En outre, des brigades de cameramen et de photographes de journaux nationaux et internationaux ont débarqué en renfort. Tout est susceptible d’être montré, et le PRI et URO n’ont plus un recoin où se cacher. Les acteurs locaux du mouvement se munissent également d’appareils photo et quand l’attaque couve, Radio Universidad lance un appel radial pour que tous amènent les caméras et appareils photo afin de fixer sur la pellicule les évènements, comme ils ont procédé lors de l’attaque du 14 juin sur le zocalo. Tout hélicoptère aperçu est photographié. La capacité d’URO à mentir concernant les possesseurs d’armes, les auteurs des coups de feu et leurs victimes est mise en échec; les vidéos et les photos font leur bonhomme de chemin sur le net, dans les bulletins d’information nationaux, internationaux et locaux, jusqu’à la rue, où les vidéos sont diffusées sur des écrans tendus sur des boîtes sur les trottoirs, pour que tous les passants puissent les voir.

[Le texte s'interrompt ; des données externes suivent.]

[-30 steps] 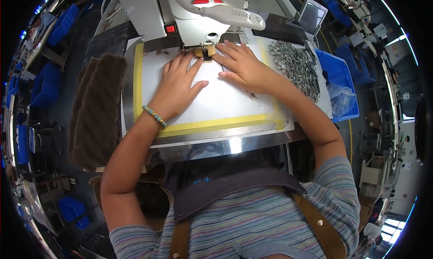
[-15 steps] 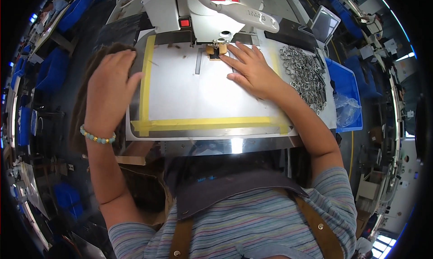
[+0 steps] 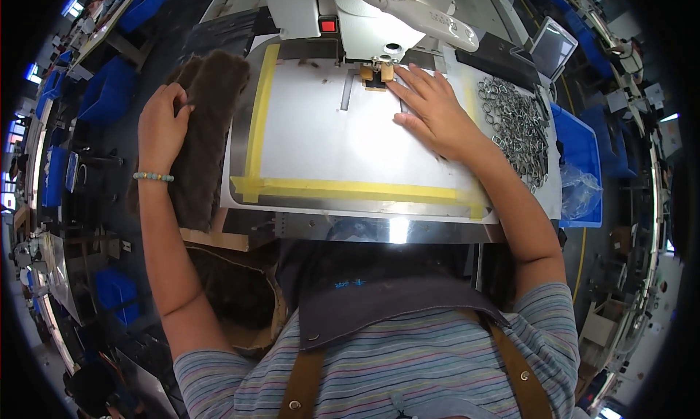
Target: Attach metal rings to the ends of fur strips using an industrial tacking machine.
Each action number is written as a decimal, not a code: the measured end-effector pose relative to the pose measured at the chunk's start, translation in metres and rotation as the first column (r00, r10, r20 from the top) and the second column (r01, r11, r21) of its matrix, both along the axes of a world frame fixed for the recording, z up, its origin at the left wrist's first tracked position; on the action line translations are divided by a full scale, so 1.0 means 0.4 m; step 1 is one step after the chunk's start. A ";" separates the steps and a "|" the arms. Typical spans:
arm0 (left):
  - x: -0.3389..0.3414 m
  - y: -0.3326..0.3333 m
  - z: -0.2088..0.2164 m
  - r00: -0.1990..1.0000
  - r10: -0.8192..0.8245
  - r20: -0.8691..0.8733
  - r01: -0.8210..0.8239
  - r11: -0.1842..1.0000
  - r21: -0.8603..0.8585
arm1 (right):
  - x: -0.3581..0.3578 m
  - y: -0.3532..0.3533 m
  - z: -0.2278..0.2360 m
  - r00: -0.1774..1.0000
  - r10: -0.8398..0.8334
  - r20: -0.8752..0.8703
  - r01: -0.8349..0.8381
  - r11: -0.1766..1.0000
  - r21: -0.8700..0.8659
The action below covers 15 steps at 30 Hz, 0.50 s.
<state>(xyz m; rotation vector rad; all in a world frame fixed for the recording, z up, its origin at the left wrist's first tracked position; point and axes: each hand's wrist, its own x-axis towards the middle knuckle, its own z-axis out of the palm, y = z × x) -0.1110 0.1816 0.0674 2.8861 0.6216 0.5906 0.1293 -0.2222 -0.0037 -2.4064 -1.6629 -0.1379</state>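
While the brown fur runs near-to-far, far end leaning R, L hand curls at its edge, grip unclear; R hand lies flat, fingers spread, by tan clamp.

The head view looks down from above and behind the fingers of the bare left hand and the bare right hand, facing forward, near enough to take in both forearms (a wide fisheye, so edges bend). A striped grey-blue fabric shirt spans the bottom, nearer than the fingers; a white, hard-shelled machine housing crosses the top, beyond them.
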 end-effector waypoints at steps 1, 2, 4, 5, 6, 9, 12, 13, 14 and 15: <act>-0.003 -0.007 0.006 1.000 0.000 -0.001 0.000 1.000 0.001 | -0.001 -0.001 0.001 1.000 0.001 -0.010 -0.001 1.000 0.004; -0.011 -0.015 0.016 0.999 0.015 0.047 -0.014 1.000 -0.025 | 0.000 0.000 0.002 1.000 0.001 -0.011 -0.001 1.000 0.005; -0.022 -0.039 0.052 0.996 0.024 0.091 -0.020 0.998 -0.052 | 0.003 -0.002 0.001 1.000 0.006 0.010 -0.007 0.999 0.045; -0.032 -0.049 0.076 0.991 -0.009 0.135 0.030 0.987 -0.159 | 0.002 -0.003 0.004 1.000 0.005 0.008 -0.005 0.999 0.046; -0.040 -0.057 0.097 0.982 -0.037 0.183 0.085 0.961 -0.264 | 0.002 -0.004 0.009 1.000 0.005 0.020 -0.007 0.998 0.066; -0.061 -0.102 0.146 0.948 -0.093 0.305 0.247 0.819 -0.518 | 0.009 -0.014 0.014 0.999 -0.001 0.037 -0.002 0.995 0.099; -0.067 -0.198 0.168 0.891 -0.079 0.448 0.417 0.537 -0.734 | 0.015 -0.019 0.017 0.999 -0.004 0.042 0.000 0.994 0.109; -0.057 -0.237 0.159 0.882 -0.113 0.458 0.457 0.444 -0.771 | 0.017 -0.023 0.018 0.999 -0.007 0.045 0.002 0.995 0.102; -0.044 -0.270 0.147 0.870 -0.146 0.470 0.490 0.345 -0.800 | 0.018 -0.026 0.019 0.999 -0.012 0.045 0.007 0.995 0.100; -0.041 -0.298 0.126 0.883 -0.160 0.441 0.468 0.236 -0.852 | 0.016 -0.024 0.022 0.999 -0.001 0.036 -0.003 0.995 0.102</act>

Le lundi, le jour d’après la 6ème grande marche, les vidéos étaient diffusées tout du long de la rue piétonne, le long des bâtiments autrefois si fiers, qui attiraient les passants avides de shopping ou d’achats d’articles luxueux et dispendieux, bâtiments qui courent de l’église Santo Domingo jusqu’au zocalo. Les vidéos du mouvement sont réactualisées à chaque marche et à chaque bataille, mais la plus diffusée reste celle de l’attaque commise par le gouvernement le 14 juin.

Dans la zone piétonne, maintenant occupée par près de 3000 professeurs et autres partisans, fleurit tout un art de la rue, peintures sur les murs, graffitis, et même des tapis de sable coloré, traditionnels le jour des morts. Slogans et étendards ornent le front des boutiques et sur la place Santo Domingo sont représentés des fantômes en mémoire des partisans assassinés, avec un grand pistolet d’où jailli un sang écarlate fait de rubans et le nom d’URO. De façon générale, les gens font référence à URO comme à un assassin.

Si vous aimez la musique, vous pouvez aussi vous la procurer. Des centaines de CD faits maison chantent les refrains du mouvement et des luttes populaires des années passées, des grèves des professeurs aux grèves des travailleurs Péruviens. Les vieilles chansons comprennent « Casas de cartón », « ¿De dónde son los cantantes?», « Las barricadas», « Venceremos » (« Maisons en carton », « D’où viennent les chanteurs? », « Les barricades », « Nous vaincrons »). Les plus récentes, des ballades, racontent l’assaut contre les professeurs sur le zocalo sur le thème de « nous en avons assez de ce gouverneur ».

Les musiciens de Oaxaca continuent seulement de les écrire et de les chanter. Cette énorme avalanche de créativité et d’organisation dépeint le mouvement dans toute sa réussite et dénigre ouvertement URO, un homme méprisé et incapable de gouverner.

URO a perdu la guerre des médias et les sondages montrent maintenant que même son propre parti, le PRI, veut l’expulser de Oaxaca.